One instance when I.R.C. § 274(f) would help a corporate taxpayer, like plaintiff, deduct an otherwise disallowed loss is in the case of a casualty loss. Treas. Reg. § 1.274-6 (1963).
Next plaintiff contends that section 274 was intended to disallow deductions for expenses but not losses. We do not agree. Section 274(a)(1) states that "no deduction otherwise allowable * * * shall be allowed * * *." It does not state no deduction for expenses otherwise allowable shall be allowed. The absence of the word "expenses" from section 274(a) is significant. Congress has demonstrated that it can limit disallowance provisions to expenses when it so intends. See, e.g., I.R.C. §§ 262, 267(a)(2). It is also clear from the legislative history of the Revenue Act of 1962 that Congress intended section 274 apply to losses. Both the House Ways and Means Committee Report and the Senate Finance Committee report state:
Other courts have recognized and relied upon the presence or absence of the word "expenses" in a disallowance provision. International Trading Co. v. Commissioner of Internal Revenue, 484 F.2d 707, 712 (7th Cir. 1973).

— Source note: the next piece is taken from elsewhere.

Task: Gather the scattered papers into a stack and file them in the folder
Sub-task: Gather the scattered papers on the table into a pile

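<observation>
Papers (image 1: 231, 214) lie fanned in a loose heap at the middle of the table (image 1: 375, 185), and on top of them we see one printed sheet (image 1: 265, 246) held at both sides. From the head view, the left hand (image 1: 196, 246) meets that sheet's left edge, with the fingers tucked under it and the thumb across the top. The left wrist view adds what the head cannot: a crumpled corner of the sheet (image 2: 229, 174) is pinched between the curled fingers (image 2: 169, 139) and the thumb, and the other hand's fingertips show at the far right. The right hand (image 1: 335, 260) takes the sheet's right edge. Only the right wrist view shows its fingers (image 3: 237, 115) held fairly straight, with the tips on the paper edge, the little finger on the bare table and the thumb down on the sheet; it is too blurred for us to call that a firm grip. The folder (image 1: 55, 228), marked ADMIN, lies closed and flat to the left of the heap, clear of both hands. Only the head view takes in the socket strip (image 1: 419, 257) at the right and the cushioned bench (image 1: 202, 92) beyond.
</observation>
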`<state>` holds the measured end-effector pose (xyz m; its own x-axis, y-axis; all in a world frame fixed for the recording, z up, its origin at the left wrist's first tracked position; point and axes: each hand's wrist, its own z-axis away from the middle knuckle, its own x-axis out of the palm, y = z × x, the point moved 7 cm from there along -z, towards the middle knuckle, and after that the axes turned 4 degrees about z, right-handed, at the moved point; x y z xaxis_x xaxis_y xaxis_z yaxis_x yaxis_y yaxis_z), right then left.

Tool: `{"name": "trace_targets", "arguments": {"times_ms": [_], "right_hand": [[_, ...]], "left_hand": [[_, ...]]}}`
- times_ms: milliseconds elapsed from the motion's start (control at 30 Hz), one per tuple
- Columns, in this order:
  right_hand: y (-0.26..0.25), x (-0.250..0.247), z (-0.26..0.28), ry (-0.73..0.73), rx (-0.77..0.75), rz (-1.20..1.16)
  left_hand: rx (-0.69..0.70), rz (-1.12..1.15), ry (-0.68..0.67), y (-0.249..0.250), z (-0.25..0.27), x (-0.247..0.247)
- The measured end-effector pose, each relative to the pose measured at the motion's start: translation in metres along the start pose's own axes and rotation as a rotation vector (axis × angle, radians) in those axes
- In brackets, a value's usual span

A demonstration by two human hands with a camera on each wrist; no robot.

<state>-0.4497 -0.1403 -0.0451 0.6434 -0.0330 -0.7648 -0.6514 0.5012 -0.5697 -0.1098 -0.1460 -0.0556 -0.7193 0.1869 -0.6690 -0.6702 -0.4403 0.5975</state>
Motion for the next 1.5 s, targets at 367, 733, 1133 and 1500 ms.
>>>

In addition to items commonly regarded as expenses "with respect to a facility," such as expenditures for the maintenance, preservation, or protection of the facility, this provision also relates to depreciation and losses realized on certain sales of entertainment facilities. H.R. Rep. No. 1447, 87th Cong., 2d Sess. 21-22 (1962); S.Rep. No. 1881, 87th Cong., 2d Sess. 31 (1962). [Emphasis supplied.] U.S. Code Cong. Admin. News 1962, pp. 3297, 3333.
Since we hold that I.R.C. § 274(a) applies to loss deductions, we reject plaintiff's argument that only I.R.C. § 274(g) applies to loss deductions.
Finally, plaintiff contends that corporate taxpayers do not deduct losses realized on the sale of capital assets, but offset the losses against capital gains. I.R.C. § 1211(a). Plaintiff is correct in that I.R.C. § 1211(a) states a corporate taxpayer can deduct capital losses to the extent there are capital gains. However, before any loss can be so offset it must be deductible under I.R.C. § 165(a). Estate of Gutman v. Commissioner of Internal Revenue, 18 T.C. 112 (1952). Since the loss involved in this case does not qualify as a deductible item, it cannot be offset against other capital gains.
The taxpayer does not raise the issue of whether the property was held in a rental trade or business after 1961. Therefore, we do not consider it.
CONCLUSION OF LAW
In conclusion, we hold that I.R.C. § 274(a) disallows the deduction by plaintiff of the loss incurred on the sale of the Florida property in August 1965. Since this is the sole basis upon which plaintiff's refund claim is based, plaintiff is not entitled to recover. Therefore, the petition is dismissed.